Once the records have been read, set every one down as it stands.

*DATA SECTION*.
▽
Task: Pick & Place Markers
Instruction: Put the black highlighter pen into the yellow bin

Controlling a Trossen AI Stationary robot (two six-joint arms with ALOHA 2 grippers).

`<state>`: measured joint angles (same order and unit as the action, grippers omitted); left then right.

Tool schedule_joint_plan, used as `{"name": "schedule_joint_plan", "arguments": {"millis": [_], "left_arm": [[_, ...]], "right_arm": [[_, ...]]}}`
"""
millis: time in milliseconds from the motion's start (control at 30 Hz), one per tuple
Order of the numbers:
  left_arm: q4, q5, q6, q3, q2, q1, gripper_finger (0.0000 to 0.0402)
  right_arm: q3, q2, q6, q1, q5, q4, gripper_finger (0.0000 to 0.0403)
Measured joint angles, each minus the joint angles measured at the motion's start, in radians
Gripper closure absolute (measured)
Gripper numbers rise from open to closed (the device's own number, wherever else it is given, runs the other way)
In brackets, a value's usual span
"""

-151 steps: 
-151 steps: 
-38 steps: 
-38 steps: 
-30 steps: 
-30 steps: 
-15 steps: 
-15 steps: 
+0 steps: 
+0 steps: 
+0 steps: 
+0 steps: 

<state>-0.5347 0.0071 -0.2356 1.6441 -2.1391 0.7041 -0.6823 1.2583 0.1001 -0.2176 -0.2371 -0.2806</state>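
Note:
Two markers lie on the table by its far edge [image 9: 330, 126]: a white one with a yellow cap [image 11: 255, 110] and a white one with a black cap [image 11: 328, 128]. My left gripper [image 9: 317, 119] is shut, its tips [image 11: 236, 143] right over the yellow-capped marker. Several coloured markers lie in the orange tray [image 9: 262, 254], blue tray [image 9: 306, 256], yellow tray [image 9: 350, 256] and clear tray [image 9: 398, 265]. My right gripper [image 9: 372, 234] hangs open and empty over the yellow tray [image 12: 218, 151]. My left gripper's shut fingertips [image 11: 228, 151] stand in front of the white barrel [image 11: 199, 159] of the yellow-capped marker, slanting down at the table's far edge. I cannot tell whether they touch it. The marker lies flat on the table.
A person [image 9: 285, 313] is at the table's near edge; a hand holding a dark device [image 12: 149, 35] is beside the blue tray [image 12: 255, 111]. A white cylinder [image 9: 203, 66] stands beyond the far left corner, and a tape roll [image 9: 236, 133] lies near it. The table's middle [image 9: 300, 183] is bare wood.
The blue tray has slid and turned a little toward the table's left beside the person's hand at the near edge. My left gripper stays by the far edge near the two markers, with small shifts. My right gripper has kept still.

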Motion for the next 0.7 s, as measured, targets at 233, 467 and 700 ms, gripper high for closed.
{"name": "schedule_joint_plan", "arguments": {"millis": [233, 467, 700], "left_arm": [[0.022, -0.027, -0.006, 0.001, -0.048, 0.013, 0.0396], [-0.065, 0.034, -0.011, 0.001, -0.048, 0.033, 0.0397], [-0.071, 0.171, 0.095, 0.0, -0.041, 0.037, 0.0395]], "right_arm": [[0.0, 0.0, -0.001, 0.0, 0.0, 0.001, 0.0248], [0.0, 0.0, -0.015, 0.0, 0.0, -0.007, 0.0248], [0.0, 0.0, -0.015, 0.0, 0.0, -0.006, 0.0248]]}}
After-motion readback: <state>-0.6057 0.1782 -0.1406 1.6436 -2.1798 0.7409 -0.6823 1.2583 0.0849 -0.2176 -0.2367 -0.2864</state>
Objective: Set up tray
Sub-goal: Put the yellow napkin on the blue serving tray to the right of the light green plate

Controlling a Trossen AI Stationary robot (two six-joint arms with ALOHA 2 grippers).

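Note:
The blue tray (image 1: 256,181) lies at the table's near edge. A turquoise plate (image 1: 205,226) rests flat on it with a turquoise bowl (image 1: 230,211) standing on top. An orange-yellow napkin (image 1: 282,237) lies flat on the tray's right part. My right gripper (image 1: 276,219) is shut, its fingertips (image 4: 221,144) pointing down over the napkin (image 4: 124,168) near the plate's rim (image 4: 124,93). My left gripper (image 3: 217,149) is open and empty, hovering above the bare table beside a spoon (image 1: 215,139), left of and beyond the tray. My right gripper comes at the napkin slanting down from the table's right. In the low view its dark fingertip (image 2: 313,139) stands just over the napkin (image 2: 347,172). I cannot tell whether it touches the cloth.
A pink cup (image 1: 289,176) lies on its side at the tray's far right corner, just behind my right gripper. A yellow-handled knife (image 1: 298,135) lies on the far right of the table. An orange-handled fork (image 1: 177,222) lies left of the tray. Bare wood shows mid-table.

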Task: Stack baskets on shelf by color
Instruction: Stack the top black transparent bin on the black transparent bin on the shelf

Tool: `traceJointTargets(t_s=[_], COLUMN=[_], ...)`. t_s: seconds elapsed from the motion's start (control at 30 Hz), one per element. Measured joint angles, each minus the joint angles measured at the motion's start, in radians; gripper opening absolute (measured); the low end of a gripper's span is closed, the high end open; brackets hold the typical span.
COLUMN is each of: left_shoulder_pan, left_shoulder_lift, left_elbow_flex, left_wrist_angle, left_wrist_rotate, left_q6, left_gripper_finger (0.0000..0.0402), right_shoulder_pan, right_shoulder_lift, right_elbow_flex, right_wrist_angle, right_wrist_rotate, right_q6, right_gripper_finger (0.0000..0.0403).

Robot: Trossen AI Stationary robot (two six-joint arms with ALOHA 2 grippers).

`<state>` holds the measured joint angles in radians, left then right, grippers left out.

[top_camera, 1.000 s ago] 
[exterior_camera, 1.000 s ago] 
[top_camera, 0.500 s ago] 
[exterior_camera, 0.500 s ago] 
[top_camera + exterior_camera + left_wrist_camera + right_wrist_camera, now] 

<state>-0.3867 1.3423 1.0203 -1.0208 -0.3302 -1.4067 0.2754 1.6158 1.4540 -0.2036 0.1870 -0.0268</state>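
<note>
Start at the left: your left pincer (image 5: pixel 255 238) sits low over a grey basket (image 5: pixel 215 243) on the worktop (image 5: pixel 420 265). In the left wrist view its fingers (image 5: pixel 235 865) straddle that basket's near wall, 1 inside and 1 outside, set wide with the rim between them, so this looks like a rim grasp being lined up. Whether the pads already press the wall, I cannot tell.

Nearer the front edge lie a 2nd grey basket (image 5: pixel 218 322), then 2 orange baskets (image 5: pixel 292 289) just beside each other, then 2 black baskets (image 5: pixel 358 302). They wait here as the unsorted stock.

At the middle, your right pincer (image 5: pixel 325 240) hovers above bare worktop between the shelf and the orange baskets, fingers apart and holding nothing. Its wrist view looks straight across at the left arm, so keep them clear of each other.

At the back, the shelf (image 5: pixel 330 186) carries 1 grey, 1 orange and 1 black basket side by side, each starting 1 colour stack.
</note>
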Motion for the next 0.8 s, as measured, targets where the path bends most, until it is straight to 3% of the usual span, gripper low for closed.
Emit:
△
*SOLVED EXERCISE*.
Task: Pick & Place Markers
Instruction: Put the black highlighter pen into the yellow bin

Controlling a Trossen AI Stationary robot (two six-joint arms with ALOHA 2 grippers).

`<state>`: measured joint angles (same order and unit as the action, grippers omitted); left then right.

Tool schedule_joint_plan, used as `{"name": "schedule_joint_plan", "arguments": {"millis": [_], "left_arm": [[_, ...]], "right_arm": [[_, ...]]}}`
"""
millis: time in milliseconds from the motion's start (control at 30 Hz), one per tuple
Order of the numbers:
  left_arm: q4, q5, q6, q3, q2, q1, gripper_finger (0.0000 to 0.0402)
  right_arm: q3, q2, q6, q1, q5, q4, gripper_finger (0.0000 to 0.0403)
Measured joint angles, each minus the joint angles measured at the motion's start, in radians
Gripper closure absolute (measured)
Gripper numbers rise from open to closed (the device's own number, wherever else it is given, runs the other way)
In brackets, a value's usual span
"""

-151 steps: 
-151 steps: 
-38 steps: 
-38 steps: 
-30 steps: 
-30 steps: 
-15 steps: 
-15 steps: 
+0 steps: 
+0 steps: 
+0 steps: 
+0 steps: 

<state>-0.5347 0.0071 -0.2356 1.6441 -2.1391 0.7041 -0.6823 1.2583 0.1001 -0.2176 -0.2371 -0.2806</state>
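Note:
Two markers lie on the table by its far edge [image 9: 330, 126]: a white one with a yellow cap [image 11: 255, 110] and a white one with a black cap [image 11: 328, 128]. My left gripper [image 9: 317, 119] is shut, its tips [image 11: 236, 143] right over the yellow-capped marker. Several coloured markers lie in the orange tray [image 9: 262, 254], blue tray [image 9: 306, 256], yellow tray [image 9: 350, 256] and clear tray [image 9: 398, 265]. My right gripper [image 9: 372, 234] hangs open and empty over the yellow tray [image 12: 218, 151]. My left gripper's shut fingertips [image 11: 228, 151] stand in front of the white barrel [image 11: 199, 159] of the yellow-capped marker, slanting down at the table's far edge. I cannot tell whether they touch it. The marker lies flat on the table.
A person [image 9: 285, 313] is at the table's near edge; a hand holding a dark device [image 12: 149, 35] is beside the blue tray [image 12: 255, 111]. A white cylinder [image 9: 203, 66] stands beyond the far left corner, and a tape roll [image 9: 236, 133] lies near it. The table's middle [image 9: 300, 183] is bare wood.
The blue tray has slid and turned a little toward the table's left beside the person's hand at the near edge. My left gripper stays by the far edge near the two markers, with small shifts. My right gripper has kept still.
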
Motion for the next 0.7 s, as measured, targets at 233, 467 and 700 ms, gripper high for closed.
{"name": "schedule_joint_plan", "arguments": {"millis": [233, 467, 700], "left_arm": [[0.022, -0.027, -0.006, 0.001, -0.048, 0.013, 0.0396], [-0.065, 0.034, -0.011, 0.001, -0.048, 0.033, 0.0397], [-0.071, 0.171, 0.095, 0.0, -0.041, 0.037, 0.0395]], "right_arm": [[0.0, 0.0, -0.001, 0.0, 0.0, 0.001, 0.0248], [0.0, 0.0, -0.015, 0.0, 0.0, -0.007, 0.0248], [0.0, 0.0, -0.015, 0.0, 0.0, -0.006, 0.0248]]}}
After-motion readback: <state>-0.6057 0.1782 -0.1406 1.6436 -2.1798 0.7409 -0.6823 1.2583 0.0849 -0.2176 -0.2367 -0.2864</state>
Objective: Set up tray
Sub-goal: Put the yellow napkin on the blue serving tray to the right of the light green plate

Controlling a Trossen AI Stationary robot (two six-joint arms with ALOHA 2 grippers).

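Note:
The blue tray (image 1: 256,181) lies at the table's near edge. A turquoise plate (image 1: 205,226) rests flat on it with a turquoise bowl (image 1: 230,211) standing on top. An orange-yellow napkin (image 1: 282,237) lies flat on the tray's right part. My right gripper (image 1: 276,219) is shut, its fingertips (image 4: 221,144) pointing down over the napkin (image 4: 124,168) near the plate's rim (image 4: 124,93). My left gripper (image 3: 217,149) is open and empty, hovering above the bare table beside a spoon (image 1: 215,139), left of and beyond the tray. My right gripper comes at the napkin slanting down from the table's right. In the low view its dark fingertip (image 2: 313,139) stands just over the napkin (image 2: 347,172). I cannot tell whether it touches the cloth.
A pink cup (image 1: 289,176) lies on its side at the tray's far right corner, just behind my right gripper. A yellow-handled knife (image 1: 298,135) lies on the far right of the table. An orange-handled fork (image 1: 177,222) lies left of the tray. Bare wood shows mid-table.
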
Task: Stack baskets on shelf by color
Instruction: Stack the top black transparent bin on the black transparent bin on the shelf

Tool: `traceJointTargets(t_s=[_], COLUMN=[_], ...)`. t_s: seconds elapsed from the motion's start (control at 30 Hz), one per element. Measured joint angles, each minus the joint angles measured at the motion's start, in radians; gripper opening absolute (measured); the low end of a gripper's span is closed, the high end open; brackets hold the typical span.
COLUMN is each of: left_shoulder_pan, left_shoulder_lift, left_elbow_flex, left_wrist_angle, left_wrist_rotate, left_q6, left_gripper_finger (0.0000..0.0402), right_shoulder_pan, right_shoulder_lift, right_elbow_flex, right_wrist_angle, right_wrist_rotate, right_q6, right_gripper_finger (0.0000..0.0403).

Robot: Trossen AI Stationary robot (two six-joint arms with ALOHA 2 grippers).

`<state>` holds the measured joint angles in radians, left then right, grippers left out.

[top_camera, 1.000 s ago] 
[exterior_camera, 1.000 s ago] 
[top_camera, 0.500 s ago] 
[exterior_camera, 0.500 s ago] 
[top_camera + exterior_camera + left_wrist_camera + right_wrist_camera, now] 

<state>-0.3867 1.3423 1.0203 -1.0208 -0.3302 -1.4067 0.2754 1.6158 1.4540 -0.2036 0.1870 -0.0268</state>
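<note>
Start at the left: your left pincer (image 5: pixel 255 238) sits low over a grey basket (image 5: pixel 215 243) on the worktop (image 5: pixel 420 265). In the left wrist view its fingers (image 5: pixel 235 865) straddle that basket's near wall, 1 inside and 1 outside, set wide with the rim between them, so this looks like a rim grasp being lined up. Whether the pads already press the wall, I cannot tell.

Nearer the front edge lie a 2nd grey basket (image 5: pixel 218 322), then 2 orange baskets (image 5: pixel 292 289) just beside each other, then 2 black baskets (image 5: pixel 358 302). They wait here as the unsorted stock.

At the middle, your right pincer (image 5: pixel 325 240) hovers above bare worktop between the shelf and the orange baskets, fingers apart and holding nothing. Its wrist view looks straight across at the left arm, so keep them clear of each other.

At the back, the shelf (image 5: pixel 330 186) carries 1 grey, 1 orange and 1 black basket side by side, each starting 1 colour stack.
</note>
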Motion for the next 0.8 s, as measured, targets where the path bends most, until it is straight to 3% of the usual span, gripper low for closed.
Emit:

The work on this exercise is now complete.